> **Data extract**
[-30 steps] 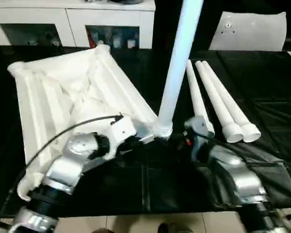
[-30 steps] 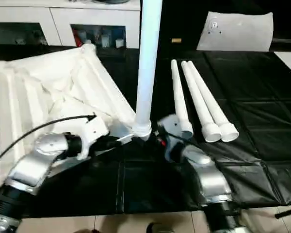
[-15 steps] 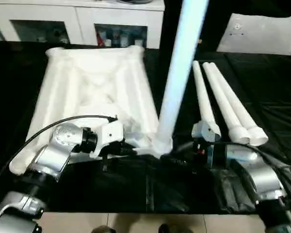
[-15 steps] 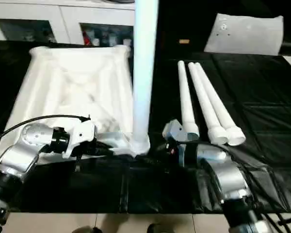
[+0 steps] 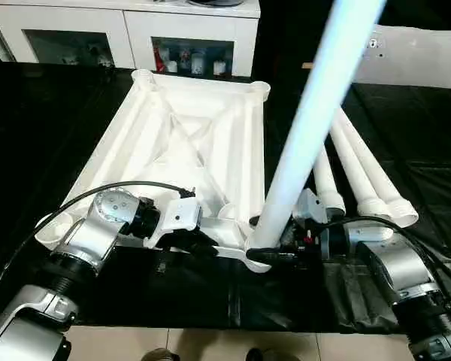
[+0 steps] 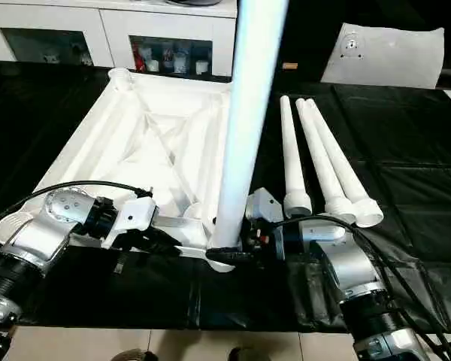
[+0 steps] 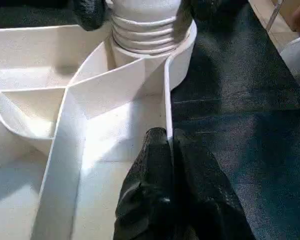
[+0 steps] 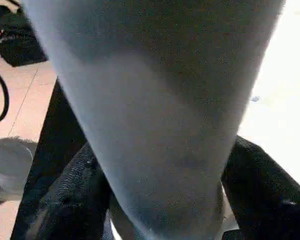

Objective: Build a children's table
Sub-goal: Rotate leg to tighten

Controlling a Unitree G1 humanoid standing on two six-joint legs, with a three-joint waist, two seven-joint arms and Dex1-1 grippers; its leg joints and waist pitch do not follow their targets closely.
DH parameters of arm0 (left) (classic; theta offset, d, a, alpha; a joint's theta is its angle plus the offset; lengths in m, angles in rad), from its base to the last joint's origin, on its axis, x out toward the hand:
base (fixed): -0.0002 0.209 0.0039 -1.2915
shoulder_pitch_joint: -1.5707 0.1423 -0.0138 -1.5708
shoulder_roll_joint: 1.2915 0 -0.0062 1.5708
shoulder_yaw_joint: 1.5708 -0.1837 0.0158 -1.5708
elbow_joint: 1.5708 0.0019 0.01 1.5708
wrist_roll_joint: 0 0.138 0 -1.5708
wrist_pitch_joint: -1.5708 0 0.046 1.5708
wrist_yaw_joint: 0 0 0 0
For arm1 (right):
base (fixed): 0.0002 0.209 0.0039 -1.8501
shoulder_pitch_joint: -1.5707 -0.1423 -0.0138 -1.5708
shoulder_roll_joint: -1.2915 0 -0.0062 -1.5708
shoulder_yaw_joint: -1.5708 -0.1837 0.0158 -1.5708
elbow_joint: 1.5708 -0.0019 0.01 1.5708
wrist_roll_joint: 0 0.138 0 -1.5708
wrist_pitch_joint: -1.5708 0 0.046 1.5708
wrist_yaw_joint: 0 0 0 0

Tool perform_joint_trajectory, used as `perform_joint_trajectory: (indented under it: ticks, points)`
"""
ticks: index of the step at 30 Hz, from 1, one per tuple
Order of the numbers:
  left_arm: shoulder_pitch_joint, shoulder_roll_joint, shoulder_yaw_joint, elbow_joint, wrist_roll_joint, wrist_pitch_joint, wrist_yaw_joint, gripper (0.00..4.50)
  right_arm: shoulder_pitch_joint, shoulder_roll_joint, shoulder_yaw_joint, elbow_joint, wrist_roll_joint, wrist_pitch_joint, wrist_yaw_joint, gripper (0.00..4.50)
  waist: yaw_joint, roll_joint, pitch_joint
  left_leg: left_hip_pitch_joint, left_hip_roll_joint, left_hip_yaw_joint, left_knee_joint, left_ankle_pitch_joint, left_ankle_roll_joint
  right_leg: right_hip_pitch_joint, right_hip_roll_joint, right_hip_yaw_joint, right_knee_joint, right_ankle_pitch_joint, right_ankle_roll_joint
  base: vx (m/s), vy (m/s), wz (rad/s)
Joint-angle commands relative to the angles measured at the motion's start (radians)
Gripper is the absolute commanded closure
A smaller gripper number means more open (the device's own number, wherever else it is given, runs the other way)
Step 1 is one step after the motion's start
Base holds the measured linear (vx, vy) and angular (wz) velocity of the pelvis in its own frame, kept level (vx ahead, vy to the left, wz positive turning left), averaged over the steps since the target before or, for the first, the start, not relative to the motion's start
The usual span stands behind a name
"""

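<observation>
The children's table top (image 5: 188, 143) lies upside down on the black mat, its X ribs facing up. One white leg (image 5: 308, 128) stands in the near right corner socket (image 5: 259, 259) and its threads (image 7: 150, 30) show at the socket mouth. My right gripper (image 5: 274, 252) is shut on this leg's base, one finger (image 8: 80, 200) on each side. My left gripper (image 7: 169, 137) is shut on the top's thin rim wall just beside that socket. Three more legs (image 6: 316, 158) lie side by side on the mat to the right.
White cabinets with glass doors (image 5: 83, 30) line the back. A flat white panel (image 5: 421, 56) lies at the back right. The black mat (image 5: 45, 113) ends at the near edge, where tiled floor (image 5: 210, 346) shows. A black cable (image 5: 113, 188) arcs over my left forearm.
The table top has swung round on the mat, its far end moving right. The upright leg now leans toward the right. My right fingers have closed in on its base.
</observation>
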Motion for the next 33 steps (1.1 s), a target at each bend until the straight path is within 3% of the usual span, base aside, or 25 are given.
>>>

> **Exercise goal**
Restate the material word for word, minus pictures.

> **Result for this exercise**
[-30 steps] 
[-30 steps] 
[-15 steps] 
[-15 steps] 
[+0 steps] 
[+0 steps] 
[+0 steps] 
[+0 steps] 

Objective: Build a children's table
Sub-goal: Rotate leg to tighten

Controlling a Unitree G1 humanoid standing on two six-joint legs, with a three-joint waist, two seven-joint arms and Dex1-1 grippers; its leg joints and waist pitch do not follow their targets closely.
DH parameters of arm0 (left) (classic; theta offset, d, a, alpha; a joint's theta is its angle plus the offset; lengths in m, angles in rad), from its base to the last joint's origin, on its axis, x out toward the hand:
base (fixed): -0.0002 0.209 0.0039 -1.2915
shoulder_pitch_joint: -1.5707 0.1423 -0.0138 -1.5708
shoulder_roll_joint: 1.2915 0 -0.0062 1.5708
shoulder_yaw_joint: 1.5708 -0.1837 0.0158 -1.5708
elbow_joint: 1.5708 0.0019 0.01 1.5708
wrist_roll_joint: 0 0.138 0 -1.5708
wrist_pitch_joint: -1.5708 0 0.046 1.5708
wrist_yaw_joint: 0 0 0 0
For arm1 (right):
base (fixed): 0.0002 0.209 0.0039 -1.8501
shoulder_pitch_joint: -1.5707 -0.1423 -0.0138 -1.5708
shoulder_roll_joint: -1.2915 0 -0.0062 -1.5708
shoulder_yaw_joint: -1.5708 -0.1837 0.0158 -1.5708
elbow_joint: 1.5708 -0.0019 0.01 1.5708
wrist_roll_joint: 0 0.138 0 -1.5708
wrist_pitch_joint: -1.5708 0 0.046 1.5708
wrist_yaw_joint: 0 0 0 0

Tool perform_joint_trajectory, used as `perform_joint_trajectory: (indented under it: ticks, points)`
"""
ticks: index of the step at 30 Hz, from 1, one per tuple
Order of the numbers:
  left_arm: shoulder_pitch_joint, shoulder_roll_joint, shoulder_yaw_joint, elbow_joint, wrist_roll_joint, wrist_pitch_joint, wrist_yaw_joint, gripper (0.00..4.50)
  right_arm: shoulder_pitch_joint, shoulder_roll_joint, shoulder_yaw_joint, elbow_joint, wrist_roll_joint, wrist_pitch_joint, wrist_yaw_joint, gripper (0.00..4.50)
  waist: yaw_joint, roll_joint, pitch_joint
  left_leg: left_hip_pitch_joint, left_hip_roll_joint, left_hip_yaw_joint, left_knee_joint, left_ankle_pitch_joint, left_ankle_roll_joint
  right_leg: right_hip_pitch_joint, right_hip_roll_joint, right_hip_yaw_joint, right_knee_joint, right_ankle_pitch_joint, right_ankle_roll_joint
  base: vx (m/s), vy (m/s), wz (rad/s)
Joint-angle commands relative to the angles measured at the motion's start (radians)
Gripper is the absolute commanded closure
A smaller gripper number means more open (the device's own number, wherever else it is given, runs the other way)
Step 1 is one step after the motion's start
Base holds the measured linear (vx, vy) and angular (wz) velocity of the pelvis in its own frame, kept level (vx ahead, vy to the left, wz positive turning left), averaged over the steps since the target before or, for the first, the start, not relative to the motion's start
The usual span stands behind a name
"""

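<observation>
The children's table top (image 5: 188, 143) lies upside down on the black mat, its X ribs facing up. One white leg (image 5: 308, 128) stands in the near right corner socket (image 5: 259, 259) and its threads (image 7: 150, 30) show at the socket mouth. My right gripper (image 5: 274, 252) is shut on this leg's base, one finger (image 8: 80, 200) on each side. My left gripper (image 7: 169, 137) is shut on the top's thin rim wall just beside that socket. Three more legs (image 6: 316, 158) lie side by side on the mat to the right.
White cabinets with glass doors (image 5: 83, 30) line the back. A flat white panel (image 5: 421, 56) lies at the back right. The black mat (image 5: 45, 113) ends at the near edge, where tiled floor (image 5: 210, 346) shows. A black cable (image 5: 113, 188) arcs over my left forearm.
The table top has swung round on the mat, its far end moving right. The upright leg now leans toward the right. My right fingers have closed in on its base.
</observation>
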Motion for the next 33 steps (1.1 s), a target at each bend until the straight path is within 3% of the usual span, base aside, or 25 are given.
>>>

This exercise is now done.